013 Variable p53 Response in a 3D Matrix

Detachment of an attached (stressed) fibroblast‐populated collagen matrix (FPCM) induces fibroblast apoptosis; this may be secondary to increased p53 after detachment. We have noted, however, that the p53 response after detachment of an attached FPCM (i.e., stress‐release) varies among cells strains. We hypothesized that modulation of p53 after FPCM stress‐release may be related to the fibroblast population density at the time of release. Human foreskin fibroblasts (initially seeded at 0.5 × 10 6 /ml in 0.2 ml) were cultured for 48 hr in attached collagen matrices prior to detachment for 0–6 hr; p53 levels and lysate DNA concentration (used as a measure of fibroblast population density) were determined with immunoblot densitometry and a spectrophotometer, respectively. The experiment was performed with 15 different strains of fibroblasts. The p53 level increased (defined as ≥100% increase in baseline p53 level) during the 6 hr detachment period in 6/15 (40%) of fibroblast strains (responders), and downregulated or unchanged in the remaining strains (nonresponders). The mean DNA concentration in the responders vs . nonresponders was 1.56 μg/ml (median 1.63, range 0.89–2.25) vs . 2.57 (median 1.94, range 1.38–5.09), respectively (p < 0.05, Wilcoxon rank sum test).
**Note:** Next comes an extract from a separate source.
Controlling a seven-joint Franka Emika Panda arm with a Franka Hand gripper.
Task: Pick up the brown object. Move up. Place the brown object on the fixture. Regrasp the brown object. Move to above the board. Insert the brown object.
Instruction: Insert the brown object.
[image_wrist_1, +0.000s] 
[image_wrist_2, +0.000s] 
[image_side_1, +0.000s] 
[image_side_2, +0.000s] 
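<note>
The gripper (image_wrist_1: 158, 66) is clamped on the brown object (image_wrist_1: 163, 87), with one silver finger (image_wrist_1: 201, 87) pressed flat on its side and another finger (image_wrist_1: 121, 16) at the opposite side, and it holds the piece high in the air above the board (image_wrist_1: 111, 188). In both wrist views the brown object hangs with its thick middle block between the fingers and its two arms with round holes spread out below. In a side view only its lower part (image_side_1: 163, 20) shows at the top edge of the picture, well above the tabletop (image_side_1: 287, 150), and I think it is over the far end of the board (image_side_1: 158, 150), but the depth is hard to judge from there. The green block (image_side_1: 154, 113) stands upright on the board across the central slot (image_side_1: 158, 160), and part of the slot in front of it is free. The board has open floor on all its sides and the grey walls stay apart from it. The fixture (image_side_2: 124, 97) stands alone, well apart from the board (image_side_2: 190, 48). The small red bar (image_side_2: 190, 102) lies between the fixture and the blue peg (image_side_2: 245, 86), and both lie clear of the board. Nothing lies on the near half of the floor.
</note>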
Stress‐release of the FPCM resulted in a variable p53 response which appeared to have a relationship with the fibroblast population density; a lower density was associated with p53 upregulation after detachment. This variable p53 response may in turn be related to varying proliferative capacity in the collagen matrix, as there was a broad range (nearly an order of magnitude) of DNA concentration among the 15 cell strains after 48 hr of attached FPCM cuture.